Before you begin, you will need:

  • An active University of Oregon AWS account.
  • Terraform installed on your local machine.
  • The AWS CLI installed and configured with your UO account credentials.
  • Familiarity with basic AWS concepts like IAM roles and policies.

Amazon S3 provides a variety of storage classes designed for different use cases. Each class offers different levels of durability, availability, and performance, at different price points.

This is the default storage class. It’s a general-purpose class for frequently accessed data, such as website assets, mobile applications, and active datasets. It offers high durability, availability, and performance. Use this for data that you need to access quickly and regularly.

This class is designed to optimize storage costs by automatically moving data to the most cost-effective access tier, without performance impact or operational overhead.

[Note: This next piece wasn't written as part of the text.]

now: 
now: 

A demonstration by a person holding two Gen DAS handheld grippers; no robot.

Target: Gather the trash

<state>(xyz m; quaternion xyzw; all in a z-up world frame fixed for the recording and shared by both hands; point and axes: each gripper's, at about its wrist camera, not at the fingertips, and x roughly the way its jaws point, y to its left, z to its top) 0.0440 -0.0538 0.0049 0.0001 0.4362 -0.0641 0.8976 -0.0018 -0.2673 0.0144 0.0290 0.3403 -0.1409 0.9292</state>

It works by monitoring access patterns and moving objects that have not been accessed over a period of time to a lower-cost tier. This is a good choice if you have data with unknown or changing access patterns.

S3 Standard-Infrequent Access (S3 Standard-IA)

Section titled “S3 Standard-Infrequent Access (S3 Standard-IA)”

This class is for data that is accessed less frequently, but requires rapid access when needed. It has a lower per-GB storage price and a per-GB retrieval fee, making it a good choice for long-term storage, backups, and disaster recovery files. Consider this for data you need to keep for months or years, but don’t need to access on a daily basis.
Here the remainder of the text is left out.